Партизан Вася пришел ко мне и сказал:

— А письмо ваше, Иван Федорович, я сам опустил в Киеве в почтовый ящик. Дойдет наверняка!

Не могу не сказать здесь спасибо Васе и нашей почте — дошло письмо!

Скоро из Шепетовки вернулась наша группа, и мы с гордостью узнали, что гитлеровский воинский эшелон врезался на станции в эшелон с боеприпасами — произошла крупная катастрофа.

Недели через две и из Проскурова вернулись люди, к сожалению, не все. Там нашими партизанами воинский эшелон был пущен под откос.

И еще хочется рассказать об одном, чрезвычайно взволновавшем меня событии, которое произошло в последние недели моей партизанской жизни.

Морозным утром начала 1944 года в лагерь возвращался с ночной операции взвод партизан. Они уже углубились было в лес, когда услышали неожиданно лай собак и шум моторов.

Партизаны замаскировались неподалеку от дороги и стали наблюдать. [135]

Скоро глазам их предстала печальная картина. По дороге из Славуты на запад медленно двигались два броневика, за ними — охрана и большая колонна пленных, измученных, истощенных, кое-как одетых людей.

У наших хлопцев мгновенно созрело решение — конечно, напасть! Не позволить угнать наших людей на запад.

Но как это сделать? Немцев во много раз больше...

Все-таки решились.

Пропустив броневики подальше вперед, партизаны из леса открыли огонь по конвойным. Два немца были убиты сразу. Это внесло панику. Растянутая по обеим сторонам колонны, охрана открыла беспорядочную стрельбу из автоматов. Дорога была узкая, броневики быстро развернуться не могли, а конвоиры, боясь растерять пленных, не решались преследовать партизан. Пленные же, воспользовавшись суматохой, стали разбегаться по лесу.

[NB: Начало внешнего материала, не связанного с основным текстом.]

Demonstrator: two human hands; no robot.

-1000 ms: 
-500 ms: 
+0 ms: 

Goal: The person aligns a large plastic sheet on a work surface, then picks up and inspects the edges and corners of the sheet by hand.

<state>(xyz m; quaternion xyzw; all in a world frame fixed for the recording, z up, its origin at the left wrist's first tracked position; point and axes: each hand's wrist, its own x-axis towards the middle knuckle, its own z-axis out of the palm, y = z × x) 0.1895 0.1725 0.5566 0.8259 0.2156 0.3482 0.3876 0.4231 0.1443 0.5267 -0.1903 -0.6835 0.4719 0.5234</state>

Охрана открыла по ним огонь.

Операция эта была закончена быстро, партизаны постепенно отходили в глубь леса, немцы их не преследовали, а конвоиров, пытавшихся ловить убегавших, наши люди сдерживали своим огнем. Только вечером вернулся партизанский взвод, зато привел человек пятьдесят пленных, В течение ночи были доставлены в лагерь еще восемь человек.

Утром перед строем так счастливо освободившихся людей я выступил с небольшой речью, поздравил их с удачным побегом и сказал:

— Сегодня часть из вас получит оружие, те, кто раздеты, — одежду и обувь, в дальнейшем все необходимое надо будет добывать у врага самим. Товарищи, на пищу сразу не набрасывайтесь, при вашем истощении неделю обязательно надо в еде себя ограничивать, чтоб не заболеть. А вообще-то пища у нас добротная, воздух свежий, быстро окрепнете. Это я по себе знаю.

Люди смеялись, радовались как дети, послышались аплодисменты, кто-то пытался даже крикнуть «ура».

Мы пожелали новичкам успеха в борьбе с врагом, пригласили их поесть, а перед едой поднесли каждому небольшую толику разведенного спирта.

И вот после завтрака ко мне подошел бывший пленный из числа пришедших к нам этой ночью и сказал:

— А я вас немного знаю. [136]

Как будто и мне почудилось в нем что-то знакомое, Я спросил:

— А где мы встречались? Он улыбнулся чуть виновато.

— Встречались мы на чердаке второго блока славутского «Гросс-лазарета», перед побегом.

Сказал он — и сразу вспомнилось: полутемный чердак, простор из чердачного окна и страшная наша тревога в день, вернее в ночь побега, дыра подземелья, в которую я никак не мог пролезть... Видно, слишком живо было все это, потому что мне горло сдавило и я долго не мог вымолвить слова.

— Так чего ж вы не ушли с нами в ноябре? — чуть не крикнул я, справившись, наконец, с собой. И вспомнил опять, как мы ждали отставших перед внешним забором...

Он объяснил, что, когда люди в подкопе стали задыхаться, те, кто были сзади, испугались удушья и пополз- | ли обратно в блок. Попав в корпус, разошлись кто куда. . | А утром нагрянули гитлеровцы и всех, кто был мало-мальски здоров, угнали в Германию.

Некоторые из наших «новых» партизан и Романа Лопухина узнали. Как же благодарили люди этого прекрасного человека за его добрые дела в «Гросс-лазарете»! Теперь-то уж можно было говорить громко и откровенно. Немцы не подслушивали.

Пожалуй, что немцам в эти дни было уже не до подслушивания. Гитлеровская армия отходила на запад, ее преследовали части Красной Армии, а по ночам в гер-ма-нском «тылу» партизаны нападали на обозы, на автоколонны, пускали под откос поезда, жгли бензохранилища, помогая советским войскам освобождать родную землю.